Richard Wagner (1813 - 1883)
Die Dresdener Revolte wird jedoch im Mai 1849 niedergeschlagen, die Rädelsführer verhaftet. Wagner kann sich – mit Hilfe Franz Liszts – in die Schweiz retten. Hier in Zürich entsteht eines von Wagners Hauptwerken: „Die Kunst und die Revolution“.

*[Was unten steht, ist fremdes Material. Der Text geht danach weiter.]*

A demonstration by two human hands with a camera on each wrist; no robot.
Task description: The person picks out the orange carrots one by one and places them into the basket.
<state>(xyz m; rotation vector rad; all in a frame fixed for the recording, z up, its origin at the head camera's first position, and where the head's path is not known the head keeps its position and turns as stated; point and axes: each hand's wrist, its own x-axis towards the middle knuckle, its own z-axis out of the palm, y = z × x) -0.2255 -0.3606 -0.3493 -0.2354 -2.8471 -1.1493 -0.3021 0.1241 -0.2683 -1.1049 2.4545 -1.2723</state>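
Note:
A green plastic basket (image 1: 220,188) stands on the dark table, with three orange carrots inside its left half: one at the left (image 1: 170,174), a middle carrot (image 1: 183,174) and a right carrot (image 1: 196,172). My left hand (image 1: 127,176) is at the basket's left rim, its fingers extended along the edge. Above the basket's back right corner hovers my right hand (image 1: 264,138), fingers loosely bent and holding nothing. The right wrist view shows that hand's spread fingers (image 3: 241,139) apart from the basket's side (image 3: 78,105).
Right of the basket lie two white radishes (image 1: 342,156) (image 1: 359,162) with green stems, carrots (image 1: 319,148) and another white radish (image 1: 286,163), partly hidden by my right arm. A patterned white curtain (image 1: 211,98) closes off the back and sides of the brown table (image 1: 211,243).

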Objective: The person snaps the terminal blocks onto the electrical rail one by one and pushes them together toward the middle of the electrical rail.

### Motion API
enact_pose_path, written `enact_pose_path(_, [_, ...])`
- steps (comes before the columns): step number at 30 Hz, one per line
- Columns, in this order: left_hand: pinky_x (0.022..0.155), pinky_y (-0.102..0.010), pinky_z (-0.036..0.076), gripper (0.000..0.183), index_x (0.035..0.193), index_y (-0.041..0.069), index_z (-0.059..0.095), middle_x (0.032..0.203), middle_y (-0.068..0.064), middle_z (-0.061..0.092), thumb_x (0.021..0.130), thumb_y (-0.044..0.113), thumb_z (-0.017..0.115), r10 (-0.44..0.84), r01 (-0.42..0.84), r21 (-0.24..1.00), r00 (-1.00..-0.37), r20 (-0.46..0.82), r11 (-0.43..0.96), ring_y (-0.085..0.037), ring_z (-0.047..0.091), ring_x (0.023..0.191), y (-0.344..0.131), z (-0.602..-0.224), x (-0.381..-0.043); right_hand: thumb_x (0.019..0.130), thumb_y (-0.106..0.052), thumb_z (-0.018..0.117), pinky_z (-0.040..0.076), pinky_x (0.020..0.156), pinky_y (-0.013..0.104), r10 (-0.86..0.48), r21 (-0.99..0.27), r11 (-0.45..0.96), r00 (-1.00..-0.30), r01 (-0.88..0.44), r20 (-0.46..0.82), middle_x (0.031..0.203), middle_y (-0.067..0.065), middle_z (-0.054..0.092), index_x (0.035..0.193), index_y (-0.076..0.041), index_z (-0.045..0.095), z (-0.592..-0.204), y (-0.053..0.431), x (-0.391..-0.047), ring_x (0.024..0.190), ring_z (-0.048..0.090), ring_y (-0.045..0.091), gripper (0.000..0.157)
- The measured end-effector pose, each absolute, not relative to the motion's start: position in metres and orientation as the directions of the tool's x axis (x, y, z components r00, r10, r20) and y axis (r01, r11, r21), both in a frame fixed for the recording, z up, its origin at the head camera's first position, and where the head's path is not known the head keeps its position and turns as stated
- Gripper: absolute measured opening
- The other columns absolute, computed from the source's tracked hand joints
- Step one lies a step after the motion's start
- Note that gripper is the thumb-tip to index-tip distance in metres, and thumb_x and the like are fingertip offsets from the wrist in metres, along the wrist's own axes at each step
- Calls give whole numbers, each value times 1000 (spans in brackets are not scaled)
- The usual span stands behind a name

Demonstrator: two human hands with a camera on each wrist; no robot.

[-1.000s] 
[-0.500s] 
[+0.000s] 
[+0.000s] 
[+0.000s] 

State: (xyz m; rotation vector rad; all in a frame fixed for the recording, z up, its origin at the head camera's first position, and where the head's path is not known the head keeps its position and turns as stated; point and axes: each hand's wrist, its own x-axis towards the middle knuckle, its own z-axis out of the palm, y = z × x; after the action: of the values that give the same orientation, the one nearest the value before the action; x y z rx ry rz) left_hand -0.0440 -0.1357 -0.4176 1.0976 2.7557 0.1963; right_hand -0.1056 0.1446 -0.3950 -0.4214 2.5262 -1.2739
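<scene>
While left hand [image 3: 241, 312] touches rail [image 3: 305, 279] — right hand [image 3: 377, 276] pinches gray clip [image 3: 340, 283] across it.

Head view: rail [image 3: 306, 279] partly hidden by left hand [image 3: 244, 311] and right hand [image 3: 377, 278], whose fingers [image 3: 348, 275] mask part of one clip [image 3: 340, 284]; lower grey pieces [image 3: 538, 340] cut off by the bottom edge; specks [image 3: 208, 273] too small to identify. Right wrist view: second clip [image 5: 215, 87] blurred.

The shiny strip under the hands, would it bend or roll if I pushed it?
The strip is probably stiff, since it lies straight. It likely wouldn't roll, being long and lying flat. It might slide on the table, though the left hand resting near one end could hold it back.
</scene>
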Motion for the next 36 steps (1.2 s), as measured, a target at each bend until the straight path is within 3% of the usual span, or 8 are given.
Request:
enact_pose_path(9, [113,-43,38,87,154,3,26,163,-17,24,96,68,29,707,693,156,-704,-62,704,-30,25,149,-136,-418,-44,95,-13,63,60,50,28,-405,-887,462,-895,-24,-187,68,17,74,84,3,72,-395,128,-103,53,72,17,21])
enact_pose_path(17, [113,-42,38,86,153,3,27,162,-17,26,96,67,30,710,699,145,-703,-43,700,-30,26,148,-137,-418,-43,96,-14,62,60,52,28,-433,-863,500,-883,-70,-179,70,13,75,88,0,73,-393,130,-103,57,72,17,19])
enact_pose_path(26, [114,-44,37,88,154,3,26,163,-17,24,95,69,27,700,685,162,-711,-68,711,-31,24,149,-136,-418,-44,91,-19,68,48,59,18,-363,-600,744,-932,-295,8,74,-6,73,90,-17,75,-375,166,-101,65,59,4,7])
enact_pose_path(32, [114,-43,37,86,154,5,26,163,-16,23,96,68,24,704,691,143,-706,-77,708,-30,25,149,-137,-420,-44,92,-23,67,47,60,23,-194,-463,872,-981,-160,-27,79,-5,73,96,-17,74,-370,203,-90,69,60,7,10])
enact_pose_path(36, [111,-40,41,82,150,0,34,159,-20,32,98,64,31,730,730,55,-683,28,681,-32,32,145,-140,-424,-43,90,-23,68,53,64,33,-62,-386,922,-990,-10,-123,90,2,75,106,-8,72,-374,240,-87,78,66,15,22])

Revolution und Kunst haben Wagner zufolge ein gemeinsames Ziel: „Dieses Ziel ist der starke und schöne Mensch: die Revolution gebe ihm die Stärke, die Kunst die Schönheit!“

„Kunst und Revolution“ ist eine bittere Analyse der kulturellen Verhältnisse der bürgerlichen Gesellschaft des 19. Jahrhunderts. Im Gegensatz zu der von Wagner idealisierten Kultur der griechischen Polis  würde die Kunst seither „nur ab und zu ihre blitzenden Strahlen in die Nacht des grübelnden Wahnsinns der Menschheit senden und wäre nie wieder Ausdruck einer freien Allgemeinheit geworden.“

Die Kunst sei zu einer Ware verkommen, schreibt Wagner, geeignet einzig zum Geld- und Ruhmerwerb und damit notwendigerweise abhängig von den Zwängen von Kommerzialisierung und Privatisierung: „Ihr wirkliches Wesen ist die Industrie, ihr moralischer Zweck der Gelderwerb, ihr ästhetisches Vorgeben die Unterhaltung der Gelangweilten.“

Ebenso ist der Künstler zum Produzenten geworden - für Wagner ein skandalöser Vorgang, da Kunst doch als Ausdruck menschlicher Schöpferkraft eine Würde an sich besitzt. Er vergleicht das künstlerische Handwerk, das dem schaffenden Künstler, dem das Produzieren seiner „Arbeit“ eine Freude macht und ihn befriedigt, mit der Tätigkeit des Handwerkers, der meist ohne Freude und mit dem Zwang, nämlich fremde Bedürfnisse gegen Geldzahlungen zu befriedigen, sein Tun nur als Mühe, als traurige, saure Arbeit sieht.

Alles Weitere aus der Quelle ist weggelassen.